Advance Transit
- Founded: 1984
- Headquarters: Wilder, Vermont
- Locale: The Upper Connecticut River Valley - Lebanon, Hanover, Enfield, and Canaan in New Hampshire and Hartford and Norwich in Vermont.
- Service area: eastern Windsor County, Vermont and southwestern Grafton County, New Hampshire
- Service type: bus service, paratransit
- Routes: 9
- Stops: Dartmouth College; Dartmouth–Hitchcock Medical Center;
- Fleet: 27 buses, 8 cutaway buses, 3 service vehicles
- Annual ridership: 581,293 (VT/NH fixed routes only, 2018)
- Fuel type: Electric, Diesel, Diesel-electric Hybrid, and Gasoline
- Website: www.advancetransit.com

= Advance Transit =

Public transportation provider in Vermont and New Hampshire, US

Advance Transit is the main public transportation provider for eastern Windsor County and southwestern Grafton County in southeastern Vermont and western New Hampshire, respectively. Local bus routes are provided between the Dartmouth–Hitchcock Medical Center, Dartmouth College, the city of Lebanon, New Hampshire, and the towns of Hanover, New Hampshire, and Hartford, Vermont, including the unincorporated village of White River Junction.

Advance Transit was created in 1981 following the failure of the for-profit Tri-Town Bus Company. In 1977 the Upper Valley Lake Sunapee Council (now the Upper Valley Lake Sunapee Regional Planning Commission) completed a Transit Development Plan for a non-profit public transportation system covering a larger service area. The Plan was endorsed by the State of New Hampshire, and Advance Transit was then formed as a program of the Upper Valley Senior Citizens Council.

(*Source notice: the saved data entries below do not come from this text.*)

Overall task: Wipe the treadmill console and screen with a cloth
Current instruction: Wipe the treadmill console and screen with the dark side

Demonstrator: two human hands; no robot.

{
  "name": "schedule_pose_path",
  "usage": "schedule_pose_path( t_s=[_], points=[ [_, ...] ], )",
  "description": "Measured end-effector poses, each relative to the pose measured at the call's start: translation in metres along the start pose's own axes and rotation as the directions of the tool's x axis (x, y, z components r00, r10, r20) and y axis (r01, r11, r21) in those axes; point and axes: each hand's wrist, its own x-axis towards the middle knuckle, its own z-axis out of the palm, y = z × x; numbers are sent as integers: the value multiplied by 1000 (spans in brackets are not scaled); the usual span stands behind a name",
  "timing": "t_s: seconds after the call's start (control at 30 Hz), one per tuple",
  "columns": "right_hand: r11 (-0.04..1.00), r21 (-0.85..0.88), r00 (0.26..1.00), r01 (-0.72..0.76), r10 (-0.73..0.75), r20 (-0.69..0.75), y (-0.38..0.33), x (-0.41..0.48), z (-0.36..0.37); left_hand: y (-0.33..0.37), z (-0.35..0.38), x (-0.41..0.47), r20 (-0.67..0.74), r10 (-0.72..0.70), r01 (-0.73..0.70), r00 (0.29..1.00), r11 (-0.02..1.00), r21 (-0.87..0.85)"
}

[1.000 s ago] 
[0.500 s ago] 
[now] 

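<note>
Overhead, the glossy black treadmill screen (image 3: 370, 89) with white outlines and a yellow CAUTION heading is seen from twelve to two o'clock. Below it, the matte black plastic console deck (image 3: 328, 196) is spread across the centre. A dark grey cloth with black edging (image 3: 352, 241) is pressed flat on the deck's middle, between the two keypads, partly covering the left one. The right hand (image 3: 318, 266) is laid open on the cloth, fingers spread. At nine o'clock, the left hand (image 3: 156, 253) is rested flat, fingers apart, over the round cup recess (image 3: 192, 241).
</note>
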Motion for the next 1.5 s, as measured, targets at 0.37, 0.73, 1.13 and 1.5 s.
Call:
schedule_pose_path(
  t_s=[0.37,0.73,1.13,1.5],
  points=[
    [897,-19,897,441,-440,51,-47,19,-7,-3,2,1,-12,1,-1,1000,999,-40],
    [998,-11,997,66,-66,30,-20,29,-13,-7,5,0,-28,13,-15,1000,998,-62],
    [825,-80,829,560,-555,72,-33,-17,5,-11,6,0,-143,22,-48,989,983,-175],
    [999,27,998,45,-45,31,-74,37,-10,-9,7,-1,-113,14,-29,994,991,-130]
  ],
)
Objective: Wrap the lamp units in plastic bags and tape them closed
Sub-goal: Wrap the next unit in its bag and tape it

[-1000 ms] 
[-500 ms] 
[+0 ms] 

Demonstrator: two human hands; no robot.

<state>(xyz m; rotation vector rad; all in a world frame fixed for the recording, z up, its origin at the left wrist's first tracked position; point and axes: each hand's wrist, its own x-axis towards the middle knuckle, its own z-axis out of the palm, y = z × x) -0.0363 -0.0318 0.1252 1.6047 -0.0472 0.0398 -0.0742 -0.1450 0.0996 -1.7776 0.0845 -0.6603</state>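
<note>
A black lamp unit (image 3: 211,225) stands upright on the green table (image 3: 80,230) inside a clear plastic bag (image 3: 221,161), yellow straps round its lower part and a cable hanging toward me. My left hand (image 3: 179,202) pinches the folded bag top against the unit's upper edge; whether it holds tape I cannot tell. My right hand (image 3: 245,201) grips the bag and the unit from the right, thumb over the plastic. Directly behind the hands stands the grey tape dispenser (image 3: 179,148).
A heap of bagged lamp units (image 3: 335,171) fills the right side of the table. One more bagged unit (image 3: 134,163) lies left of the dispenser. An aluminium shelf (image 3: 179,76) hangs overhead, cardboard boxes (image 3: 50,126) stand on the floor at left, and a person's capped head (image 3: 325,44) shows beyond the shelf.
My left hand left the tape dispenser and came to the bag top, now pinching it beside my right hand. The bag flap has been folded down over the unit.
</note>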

In 1984 Advance Transit incorporated as a separate non-profit entity.

All routes have been fare free since 2003. Service is provided on all routes on weekdays, and the Blue, Red, Orange, and Green routes operate on Saturdays. Trip planning via Advance Transit is available on Google Maps.

==Route list==
(Information is current as of October 2, 2023)

- Blue Route
- Red Route
- Orange Route
- Green Route
- Brown Route
- Yellow Route
- Dartmouth-Hanover Shuttle
- Lot 20 Shuttle
- Enfield-Canaan Commuter
Advance Transit also operates a free, on-demand weekday and Saturday paratransit service called ACCESS AT.